姜晚倾根本动弹不得,那人呼出的气息几乎都喷在她的颈窝,她又气又羞:“你到底想干什么,在不松开我就要喊人了。”
“外头这么吵,你觉得谁会听到你的声音。”凤南靖削尖的下颚放在她的肩上,声音低沉并不重,可却带着一股蚀骨的冷意,令人毛骨悚然。
姜晚倾由来的背脊发毛,平日她是很识时务的一个人,可这也得在她有危机感并且心绪冷静的情况下,如今她只要一想到身后的男人在几天前提出这么屈辱的条件,她怎能平静得起来。

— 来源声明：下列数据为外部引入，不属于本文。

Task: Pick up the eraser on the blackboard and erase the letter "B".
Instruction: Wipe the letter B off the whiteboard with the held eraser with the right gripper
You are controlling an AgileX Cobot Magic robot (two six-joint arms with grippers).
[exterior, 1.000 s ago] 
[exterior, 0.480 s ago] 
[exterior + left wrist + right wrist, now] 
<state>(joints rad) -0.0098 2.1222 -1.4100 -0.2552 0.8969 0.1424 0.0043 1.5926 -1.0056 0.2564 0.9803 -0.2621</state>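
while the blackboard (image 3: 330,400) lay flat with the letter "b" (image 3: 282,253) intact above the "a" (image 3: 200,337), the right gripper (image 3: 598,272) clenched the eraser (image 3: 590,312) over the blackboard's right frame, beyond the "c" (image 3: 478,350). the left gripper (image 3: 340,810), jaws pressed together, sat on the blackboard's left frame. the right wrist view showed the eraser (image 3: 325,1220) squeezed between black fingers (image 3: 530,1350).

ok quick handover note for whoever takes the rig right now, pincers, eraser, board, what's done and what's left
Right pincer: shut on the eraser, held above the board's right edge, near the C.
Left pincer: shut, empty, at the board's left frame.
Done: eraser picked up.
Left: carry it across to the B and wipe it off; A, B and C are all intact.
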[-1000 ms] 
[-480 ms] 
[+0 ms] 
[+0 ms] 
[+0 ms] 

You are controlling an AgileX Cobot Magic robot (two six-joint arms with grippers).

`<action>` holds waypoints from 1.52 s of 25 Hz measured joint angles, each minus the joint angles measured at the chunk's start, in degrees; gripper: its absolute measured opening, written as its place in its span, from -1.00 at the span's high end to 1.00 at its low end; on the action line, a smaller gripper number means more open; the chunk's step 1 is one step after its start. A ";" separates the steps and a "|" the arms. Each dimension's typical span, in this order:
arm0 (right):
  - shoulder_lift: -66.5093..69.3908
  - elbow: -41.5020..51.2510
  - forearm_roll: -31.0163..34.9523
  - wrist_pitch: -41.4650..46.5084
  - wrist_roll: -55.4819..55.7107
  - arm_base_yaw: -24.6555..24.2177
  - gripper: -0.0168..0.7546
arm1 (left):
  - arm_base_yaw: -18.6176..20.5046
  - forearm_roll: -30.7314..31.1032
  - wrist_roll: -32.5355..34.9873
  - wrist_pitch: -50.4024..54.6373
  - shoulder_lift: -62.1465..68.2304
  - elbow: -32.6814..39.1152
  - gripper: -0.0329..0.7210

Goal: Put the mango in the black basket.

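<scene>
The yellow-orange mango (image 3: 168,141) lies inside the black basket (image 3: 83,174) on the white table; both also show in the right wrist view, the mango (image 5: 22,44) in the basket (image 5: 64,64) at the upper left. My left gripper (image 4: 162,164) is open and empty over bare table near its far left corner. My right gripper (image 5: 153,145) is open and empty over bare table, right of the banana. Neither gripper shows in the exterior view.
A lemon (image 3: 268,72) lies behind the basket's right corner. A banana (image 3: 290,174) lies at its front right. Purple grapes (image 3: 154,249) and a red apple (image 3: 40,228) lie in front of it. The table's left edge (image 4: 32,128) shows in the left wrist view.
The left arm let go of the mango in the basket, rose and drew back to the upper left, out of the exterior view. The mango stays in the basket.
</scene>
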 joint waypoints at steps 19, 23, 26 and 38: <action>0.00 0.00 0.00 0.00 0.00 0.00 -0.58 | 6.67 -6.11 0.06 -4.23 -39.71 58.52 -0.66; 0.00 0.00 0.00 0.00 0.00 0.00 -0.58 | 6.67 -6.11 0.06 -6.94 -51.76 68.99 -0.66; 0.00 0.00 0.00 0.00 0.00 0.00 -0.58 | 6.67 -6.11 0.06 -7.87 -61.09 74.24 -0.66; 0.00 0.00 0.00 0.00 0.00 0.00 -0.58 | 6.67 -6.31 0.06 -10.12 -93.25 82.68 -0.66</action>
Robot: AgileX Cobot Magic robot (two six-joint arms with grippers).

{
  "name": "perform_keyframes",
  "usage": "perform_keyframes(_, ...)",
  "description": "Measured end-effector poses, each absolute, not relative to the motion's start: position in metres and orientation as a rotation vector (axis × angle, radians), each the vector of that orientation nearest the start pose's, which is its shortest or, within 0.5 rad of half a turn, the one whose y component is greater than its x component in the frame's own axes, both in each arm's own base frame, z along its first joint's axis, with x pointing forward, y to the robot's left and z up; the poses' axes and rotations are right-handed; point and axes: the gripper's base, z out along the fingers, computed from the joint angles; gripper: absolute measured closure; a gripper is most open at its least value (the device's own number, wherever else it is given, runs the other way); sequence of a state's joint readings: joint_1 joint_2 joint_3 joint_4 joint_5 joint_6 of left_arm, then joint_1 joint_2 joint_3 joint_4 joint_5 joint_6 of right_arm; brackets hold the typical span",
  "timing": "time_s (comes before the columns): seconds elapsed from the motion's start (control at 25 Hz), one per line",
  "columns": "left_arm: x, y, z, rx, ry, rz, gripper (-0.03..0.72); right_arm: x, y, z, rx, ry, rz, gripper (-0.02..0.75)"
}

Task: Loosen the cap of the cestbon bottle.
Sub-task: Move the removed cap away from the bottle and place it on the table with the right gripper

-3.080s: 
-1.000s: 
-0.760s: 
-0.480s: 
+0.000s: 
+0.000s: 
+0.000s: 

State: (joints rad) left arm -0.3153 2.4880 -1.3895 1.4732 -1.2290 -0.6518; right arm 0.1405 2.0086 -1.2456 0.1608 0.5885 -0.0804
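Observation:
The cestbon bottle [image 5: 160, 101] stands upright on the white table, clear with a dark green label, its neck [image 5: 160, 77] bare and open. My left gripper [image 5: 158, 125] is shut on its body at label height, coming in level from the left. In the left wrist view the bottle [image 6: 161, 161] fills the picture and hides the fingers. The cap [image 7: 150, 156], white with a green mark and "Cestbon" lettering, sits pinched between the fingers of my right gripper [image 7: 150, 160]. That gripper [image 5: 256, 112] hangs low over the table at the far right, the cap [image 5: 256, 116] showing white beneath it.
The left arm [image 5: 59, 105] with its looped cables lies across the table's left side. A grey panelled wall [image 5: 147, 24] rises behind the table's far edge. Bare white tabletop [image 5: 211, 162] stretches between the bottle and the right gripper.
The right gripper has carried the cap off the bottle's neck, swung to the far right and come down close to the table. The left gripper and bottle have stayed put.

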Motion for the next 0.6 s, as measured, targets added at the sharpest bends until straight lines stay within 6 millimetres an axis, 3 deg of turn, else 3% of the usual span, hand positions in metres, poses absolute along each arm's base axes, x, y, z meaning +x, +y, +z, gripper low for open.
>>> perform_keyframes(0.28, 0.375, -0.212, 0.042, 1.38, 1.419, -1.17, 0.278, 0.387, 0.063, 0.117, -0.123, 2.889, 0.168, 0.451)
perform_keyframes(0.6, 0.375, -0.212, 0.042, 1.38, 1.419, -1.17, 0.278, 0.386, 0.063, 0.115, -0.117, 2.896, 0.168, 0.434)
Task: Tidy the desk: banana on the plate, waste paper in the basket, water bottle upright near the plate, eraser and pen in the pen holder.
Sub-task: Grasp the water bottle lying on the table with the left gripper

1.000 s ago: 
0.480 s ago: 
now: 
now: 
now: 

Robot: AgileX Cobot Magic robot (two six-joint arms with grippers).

“本王的面具呢。”他深沉道,“该不会是戴在盛准的脸上了吧。”
姜晚倾抿唇,要她自己还好,可事关盛准,她不能连累他:“什么面具,我有说过给你了吗?原本我就是卖给盛准的,他有送我礼物。”
“你是怪本王没给你送礼?”
姜晚倾嘴角一抽,明明在讲道理,怎说得她好像在耍女友脾气一样。
她挣扎了下,但男人的力道依旧没有丝毫的放松,大到她都觉得有点疼了。
姜晚倾深呼吸道:“凤南靖你知道你在干什么吗?你该不会是再吃我跟盛准的醋吧, 是因为今日我与他参加面具节,还是因为我没有送给你面具?”